Large reasoning models (LRMs) have shown significant progress in test-time scaling through chain-of-thought prompting. Current approaches like search-o1 integrate retrieval augmented generation (RAG) into multi-step reasoning processes but rely on a single, linear reasoning chain while incorporating unstructured textual information in a flat, context-agnostic manner. As a result, these approaches can lead to error accumulation throughout the reasoning chain, which significantly limits its effectiveness in medical question-answering (QA) tasks where both accuracy and traceability are critical requirements. To address these challenges, we propose MIRAGE (Multi-chain Inference with Retrieval-Augmented Graph Exploration), a novel test-time scalable reasoning framework that performs dynamic multi-chain inference over structured medical knowledge graphs. Specifically, MIRAGE 1) decomposes complex queries into entity-grounded sub-questions, 2) executes parallel inference chains, 3) retrieves evidence adaptively via neighbor expansion and multi-hop traversal, and 4) integrates answers using cross-chain verification to resolve contradictions. Experiments on three medical QA benchmarks (GenMedGPT-5k, CMCQA, and ExplainCPE) show that MIRAGE consistently outperforms GPT-4o, Tree-of-Thought variants, and other retrieval-augmented baselines in both automatic and human evaluations.

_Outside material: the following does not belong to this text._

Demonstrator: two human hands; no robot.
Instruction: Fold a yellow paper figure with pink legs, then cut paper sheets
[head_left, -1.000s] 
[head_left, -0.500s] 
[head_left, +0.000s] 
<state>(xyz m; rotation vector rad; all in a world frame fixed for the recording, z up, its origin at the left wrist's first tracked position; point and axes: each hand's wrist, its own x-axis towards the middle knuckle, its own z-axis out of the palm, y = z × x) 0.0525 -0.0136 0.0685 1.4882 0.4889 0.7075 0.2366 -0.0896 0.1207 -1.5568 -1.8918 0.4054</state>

Additionally, MIRAGE improves interpretability by generating explicit reasoning chains that trace each factual claim to concrete chains within the knowledge graph, making it well-suited for complex medical reasoning scenarios. The code will be available for further research.

Paper Structure

This paper contains 21 sections, 6 equations, 5 figures, 3 tables.

Figures (5)

  • Figure 1: Comparison of medical QA strategies: (a) Static RAG retrieves documents or knowledge graph entries without explicit reasoning; (b) Agentic RAG methods like Search-o1 integrate retrieval with linear reasoning; (c) ToT explores multiple reasoning chains via sampling; (d) The proposed MIRAGE combines these approaches by performing graph-based retrieval across parallel reasoning chains.
  • Figure 2: Overview of the proposed MIRAGE framework. Given a clinical query, the system decomposes it into sub-questions, each initiating a reasoning chain. For each chain, the system iteratively retrieves knowledge graph evidence using either Anchor mode or Bridge mode. Retrieved results are coordinated and aggregated to generate the final answer.
  • Figure 3: Effect of the decomposition threshold $N_q$ (a) and retrieval threshold $N_r$ (b) on GPT-4o Ranking and accuracy.
  • Figure 4: Human evaluation results on GenMedGPT-5k.
  • Figure 5: Case Study comparison between single-chain method and the proposed multi-chain Graph RAG reasoning method.